Aims: The occurrence of vaginal pathogens associated with genital tract infections [GTIs] was investigated in this study. Study Design: Over a three-month period, 106 High Vaginal Swab [HVS] samples were obtained from women with genital tract infections [GTIs] within the ages of 15 – 50 years attending In- and Out- patients clinic at General Hospital, Ijebu-Ode, Ogun State, Nigeria and percentage frequencies of isolates were determined comparatively. Place and Duration of Study: Collections of samples were made at General Hospital, Ijebu-Ode, Ogun State while microbiological analyses on samples were carried out at the Department of Microbiology and Parasitology, Olabisi Onabanjo University Teaching Hospital [OOUTH], Sagamu, Ogun State, between August and November, 2011. Methodology: Samples were screened for the presence of vaginal pathogens using conventional microbiological techniques. Potato dextrose agar [PDA] was employed to isolate and enumerate Candida species. Chocolate agar was used for the isolation of Neisseria gonorrheae, while Columbia agar base in 10% CO2-enriched atmosphere was employed for the isolation of Gardnerella vaginalis. Microscopic examinations of smears were carried out to determine the presence of Trichomonas vaginalis. Paired sample t-test was employed to analyze results statistically.
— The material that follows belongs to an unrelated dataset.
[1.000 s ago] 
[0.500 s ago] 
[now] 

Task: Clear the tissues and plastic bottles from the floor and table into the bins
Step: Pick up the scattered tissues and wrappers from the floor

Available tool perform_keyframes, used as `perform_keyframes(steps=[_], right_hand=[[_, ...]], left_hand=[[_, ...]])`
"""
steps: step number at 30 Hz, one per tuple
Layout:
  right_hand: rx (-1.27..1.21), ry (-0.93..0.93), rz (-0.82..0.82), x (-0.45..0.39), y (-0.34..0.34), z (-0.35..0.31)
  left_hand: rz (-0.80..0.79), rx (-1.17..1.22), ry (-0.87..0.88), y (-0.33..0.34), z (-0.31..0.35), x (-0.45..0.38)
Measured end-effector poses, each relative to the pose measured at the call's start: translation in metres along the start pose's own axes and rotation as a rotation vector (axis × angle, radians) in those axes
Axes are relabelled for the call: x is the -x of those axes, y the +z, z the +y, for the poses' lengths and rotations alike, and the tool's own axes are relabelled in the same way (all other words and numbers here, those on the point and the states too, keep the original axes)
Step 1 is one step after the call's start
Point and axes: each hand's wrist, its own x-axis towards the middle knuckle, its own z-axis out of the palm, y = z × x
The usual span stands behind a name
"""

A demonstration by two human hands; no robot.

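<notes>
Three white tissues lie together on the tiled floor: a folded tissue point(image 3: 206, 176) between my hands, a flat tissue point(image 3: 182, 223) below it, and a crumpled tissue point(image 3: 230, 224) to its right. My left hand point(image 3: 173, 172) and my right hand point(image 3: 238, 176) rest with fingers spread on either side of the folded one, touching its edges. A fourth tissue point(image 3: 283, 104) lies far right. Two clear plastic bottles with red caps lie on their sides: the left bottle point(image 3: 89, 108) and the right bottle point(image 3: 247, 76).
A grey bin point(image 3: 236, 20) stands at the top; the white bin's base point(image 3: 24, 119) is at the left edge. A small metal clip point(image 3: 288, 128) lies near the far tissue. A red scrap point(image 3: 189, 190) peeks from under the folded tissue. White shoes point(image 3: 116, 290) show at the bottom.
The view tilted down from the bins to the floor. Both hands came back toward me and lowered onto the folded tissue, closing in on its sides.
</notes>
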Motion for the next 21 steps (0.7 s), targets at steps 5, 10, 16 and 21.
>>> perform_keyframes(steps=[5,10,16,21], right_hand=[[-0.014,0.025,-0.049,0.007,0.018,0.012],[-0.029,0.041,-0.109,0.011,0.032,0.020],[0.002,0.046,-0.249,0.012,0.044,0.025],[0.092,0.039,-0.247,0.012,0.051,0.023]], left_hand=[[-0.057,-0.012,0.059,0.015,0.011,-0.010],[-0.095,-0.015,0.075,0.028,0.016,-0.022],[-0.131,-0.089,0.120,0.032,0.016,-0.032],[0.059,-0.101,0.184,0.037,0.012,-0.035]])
Results: Candida species recorded the highest prevalence of 58 [54.7%], followed by Trichomonas vaginalis 27 [25.5%], Gardneralla vaginalis 12 [11.3%], while Neisseria gonorrhea recorded the least prevalence of 09 [8.5%]. Among the Candida isolates obtained, Candida albicans had the highest prevalence of 39 [67.2%], followed by 11 [19%] Candida tropicalis, 6 [10.3%] Candida parapsilosis while the least occurred was Candida krusei with 2 [3.5%]. Results also showed that the incidence of Candida species was highest within the age group of between 21 and 30 years except Candida tropicalis which recorded highest incidence within the age range of 15 – 20 years. Statistical analyses established that there was no significant difference between the incidence of Candida sp and other vaginal pathogens. Conclusion: Vaginal pathogens are directly associated with genital tract infections and this is on the high side among women in the developing world like Nigeria. This calls for commitment to routine evaluation and appropriate intervention in antenatal clinics.